**Task item**
Everything in the listing below has to be repeated exactly, except the pictures.

:: Given data

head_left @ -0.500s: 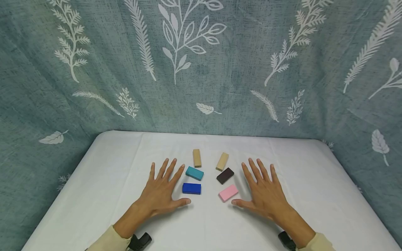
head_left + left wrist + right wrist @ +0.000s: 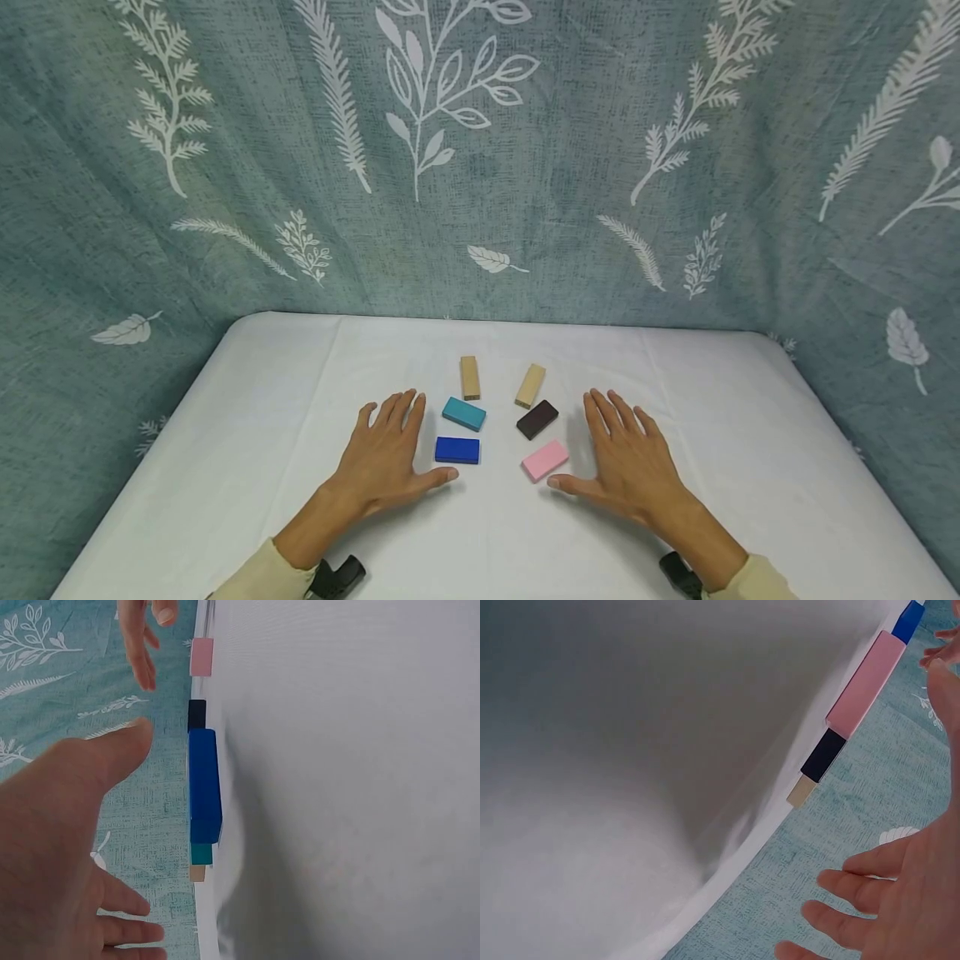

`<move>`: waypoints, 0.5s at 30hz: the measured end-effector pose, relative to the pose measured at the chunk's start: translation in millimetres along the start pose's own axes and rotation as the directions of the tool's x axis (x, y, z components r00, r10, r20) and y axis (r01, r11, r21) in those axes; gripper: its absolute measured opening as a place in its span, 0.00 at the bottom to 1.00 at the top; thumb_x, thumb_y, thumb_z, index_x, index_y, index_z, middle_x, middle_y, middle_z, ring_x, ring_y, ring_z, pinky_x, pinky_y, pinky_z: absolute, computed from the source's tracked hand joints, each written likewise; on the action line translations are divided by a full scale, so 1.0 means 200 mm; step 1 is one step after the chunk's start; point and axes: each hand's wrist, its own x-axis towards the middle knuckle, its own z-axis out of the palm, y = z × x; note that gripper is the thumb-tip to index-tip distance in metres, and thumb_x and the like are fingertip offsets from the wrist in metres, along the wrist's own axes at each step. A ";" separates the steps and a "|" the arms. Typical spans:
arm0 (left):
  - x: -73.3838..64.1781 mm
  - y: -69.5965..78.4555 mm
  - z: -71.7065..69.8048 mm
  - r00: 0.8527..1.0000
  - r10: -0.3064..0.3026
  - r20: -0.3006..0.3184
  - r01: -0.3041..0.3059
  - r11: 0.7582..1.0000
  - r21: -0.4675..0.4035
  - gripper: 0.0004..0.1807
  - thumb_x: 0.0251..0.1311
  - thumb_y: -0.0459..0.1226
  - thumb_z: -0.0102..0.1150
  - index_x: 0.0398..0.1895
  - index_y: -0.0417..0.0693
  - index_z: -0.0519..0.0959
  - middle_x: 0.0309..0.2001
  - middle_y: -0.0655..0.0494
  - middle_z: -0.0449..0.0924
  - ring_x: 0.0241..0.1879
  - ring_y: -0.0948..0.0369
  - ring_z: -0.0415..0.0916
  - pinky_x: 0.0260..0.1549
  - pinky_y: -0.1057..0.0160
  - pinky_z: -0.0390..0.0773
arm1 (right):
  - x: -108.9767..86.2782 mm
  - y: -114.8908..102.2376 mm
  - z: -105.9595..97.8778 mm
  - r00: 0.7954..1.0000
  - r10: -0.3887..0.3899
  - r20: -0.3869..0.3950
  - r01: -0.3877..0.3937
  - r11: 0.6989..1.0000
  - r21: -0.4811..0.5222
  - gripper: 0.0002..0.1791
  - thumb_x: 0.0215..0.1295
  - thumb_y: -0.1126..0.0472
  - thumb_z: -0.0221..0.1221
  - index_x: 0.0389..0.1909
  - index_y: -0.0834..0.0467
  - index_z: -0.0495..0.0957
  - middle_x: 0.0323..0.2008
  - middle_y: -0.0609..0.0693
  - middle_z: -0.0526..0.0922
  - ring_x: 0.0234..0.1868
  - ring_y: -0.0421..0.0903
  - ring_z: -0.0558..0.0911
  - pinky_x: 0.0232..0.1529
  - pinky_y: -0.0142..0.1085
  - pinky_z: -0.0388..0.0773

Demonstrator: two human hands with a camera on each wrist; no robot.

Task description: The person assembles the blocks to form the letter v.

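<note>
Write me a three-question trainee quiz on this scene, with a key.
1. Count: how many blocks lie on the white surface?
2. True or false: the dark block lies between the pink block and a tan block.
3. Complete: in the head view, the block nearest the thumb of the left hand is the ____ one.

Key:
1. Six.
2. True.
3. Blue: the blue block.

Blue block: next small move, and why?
I'd probably ease the left grip down and inward toward the blue block. That grip holds nothing and hovers above the table, its thumb lies close to the block's near side in the head view, and a narrow gap separates the block from the teal one.
</note>
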 end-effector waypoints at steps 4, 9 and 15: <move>0.00 0.01 0.00 1.000 -0.010 0.002 0.010 1.000 -0.004 0.61 0.40 0.79 0.34 0.66 0.40 0.61 0.62 0.46 0.64 0.61 0.52 0.59 0.54 0.45 0.57 | 0.00 -0.01 0.00 0.999 0.023 0.023 -0.023 1.000 0.010 0.66 0.37 0.15 0.42 0.67 0.64 0.57 0.65 0.58 0.63 0.66 0.56 0.59 0.58 0.53 0.57; 0.01 0.02 0.00 1.000 -0.023 0.003 0.023 1.000 -0.005 0.60 0.40 0.79 0.33 0.65 0.41 0.62 0.60 0.48 0.66 0.59 0.53 0.61 0.52 0.47 0.58 | 0.00 -0.02 0.00 0.998 0.041 0.040 -0.042 0.999 0.016 0.66 0.37 0.14 0.42 0.66 0.63 0.58 0.64 0.57 0.64 0.65 0.55 0.60 0.55 0.53 0.60; 0.02 0.03 0.01 0.999 -0.035 0.006 0.035 0.999 -0.011 0.59 0.39 0.79 0.33 0.63 0.42 0.64 0.57 0.48 0.67 0.57 0.53 0.63 0.50 0.48 0.60 | 0.01 -0.03 0.00 0.997 0.054 0.053 -0.056 0.998 0.033 0.66 0.36 0.14 0.42 0.66 0.63 0.59 0.62 0.57 0.65 0.62 0.55 0.63 0.52 0.53 0.64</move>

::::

**Solution for this task**
head_left @ -0.500s: 
head_left + left wrist + right wrist @ +0.000s: 

`<move>`: waypoints, 0.5s at 30hz: the measured end-effector pose, relative to the pose measured at the chunk's start: translation in millimetres along the start pose's own axes and rotation as the directions of the tool's x axis (x, y, z components r00, r10, r20) and y axis (r01, r11, r21) in those axes; gripper: its absolute measured opening as a place in its span, 0.00 at the bottom to 1.00 at the top; thumb_x, thumb_y, thumb_z, index_x, index_y, index_z, middle_x, middle_y, middle_z, ring_x, ring_y, ring_z, pinky_x, pinky_y, pinky_z: absolute, computed from the source's tracked hand joints, each written likewise; on the action line translations are divided by a full scale, so 1.0 means 200 mm; step 1 is one step after the chunk's start; point and axes: each hand's wrist, its own x-axis towards the middle knuckle, its own z-axis out of the palm, y = z × x; note that gripper is the thumb-tip to index-tip distance in metres, and thumb_x and the like are fingertip offsets from the wrist in metres, along the wrist's own axes at each step. A ";" separates the steps and a "|" the arms. Typical spans:
arm0 (left):
  - x: -73.3838..64.1781 mm
  - y: -69.5965..78.4555 mm
  - z: -71.7065..69.8048 mm
  - r00: 0.8527..1.0000
  - r10: -0.3064..0.3026
  - r20: -0.3006..0.3184
  - r01: -0.3041..0.3059
  - r11: 0.7582..1.0000
  - r21: -0.4675..0.4035
  - gripper: 0.0004..0.1807
  - thumb_x: 0.0251..0.1311
  - thumb_y: -0.0459..0.1226
  - thumb_z: -0.0102..0.1150
  - index_x: 0.0398..0.1895
  - index_y: -0.0417..0.0693
  - index_z: -0.0519..0.0959
  - middle_x: 0.0309..0.2001
  - middle_y: -0.0655..0.0494
  - middle_z: -0.0449..0.0924
  - ring_x: 0.0241..0.1879
  - ring_y: -0.0948..0.0369
  - ring_z: -0.0415..0.0916
  - pinky_x: 0.0260..0.1549
  - pinky_y: -0.1057..0.0160
  - pinky_z: -0.0390..0.0773
arm1 (right):
  - x: -108.9767..86.2782 mm
  - y: -114.8908..102.2376 mm
  - z: -105.9595..97.8778 mm
  - r00: 0.7954..1.0000
  - r10: -0.3887..0.3899
  - r20: -0.3869..0.3950
  - r01: -0.3877..0.3937
  - r11: 0.6989..1.0000
  - r21: -0.4811..0.5222
  - gripper: 0.0002..0.1791
  - thumb_x: 0.0215..0.1295
  - thumb_y: -0.1126..0.0472
  - thumb_z: -0.0221..0.1221
  - index_x: 0.0389..0.1909
  - index_y: -0.0834..0.0467
  - index_z: -0.0495..0.0957
  - middle_x: 0.0323..0.2008
  - middle_y: -0.0609..0.0693
  - middle_z: -0.0526..0.0922
  - ring_x: 0.0234..0.1868
  - ring_y: -0.0421..0.0903
  - ring_z: -0.0558..0.0911
  - pinky_x: 0.0232..0.1529
  - pinky_y: -0.0142..0.1085
  - pinky_z: -0.0388..0.0773

Demonstrator: two human hands with a camera on each wrist; no robot.

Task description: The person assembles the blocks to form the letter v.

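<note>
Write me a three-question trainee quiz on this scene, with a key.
1. Count: how many blocks lie on the white surface?
2. True or false: the dark block lies between the pink block and a tan block.
3. Complete: in the head view, the block nearest the thumb of the left hand is the ____ one.

Key:
1. Six.
2. True.
3. Blue: the blue block.

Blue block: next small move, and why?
I'd probably ease the left grip down and inward toward the blue block. That grip holds nothing and hovers above the table, its thumb lies close to the block's near side in the head view, and a narrow gap separates the block from the teal one.
</note>
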 end-effector waypoints at steps 4, 9 and 15: <move>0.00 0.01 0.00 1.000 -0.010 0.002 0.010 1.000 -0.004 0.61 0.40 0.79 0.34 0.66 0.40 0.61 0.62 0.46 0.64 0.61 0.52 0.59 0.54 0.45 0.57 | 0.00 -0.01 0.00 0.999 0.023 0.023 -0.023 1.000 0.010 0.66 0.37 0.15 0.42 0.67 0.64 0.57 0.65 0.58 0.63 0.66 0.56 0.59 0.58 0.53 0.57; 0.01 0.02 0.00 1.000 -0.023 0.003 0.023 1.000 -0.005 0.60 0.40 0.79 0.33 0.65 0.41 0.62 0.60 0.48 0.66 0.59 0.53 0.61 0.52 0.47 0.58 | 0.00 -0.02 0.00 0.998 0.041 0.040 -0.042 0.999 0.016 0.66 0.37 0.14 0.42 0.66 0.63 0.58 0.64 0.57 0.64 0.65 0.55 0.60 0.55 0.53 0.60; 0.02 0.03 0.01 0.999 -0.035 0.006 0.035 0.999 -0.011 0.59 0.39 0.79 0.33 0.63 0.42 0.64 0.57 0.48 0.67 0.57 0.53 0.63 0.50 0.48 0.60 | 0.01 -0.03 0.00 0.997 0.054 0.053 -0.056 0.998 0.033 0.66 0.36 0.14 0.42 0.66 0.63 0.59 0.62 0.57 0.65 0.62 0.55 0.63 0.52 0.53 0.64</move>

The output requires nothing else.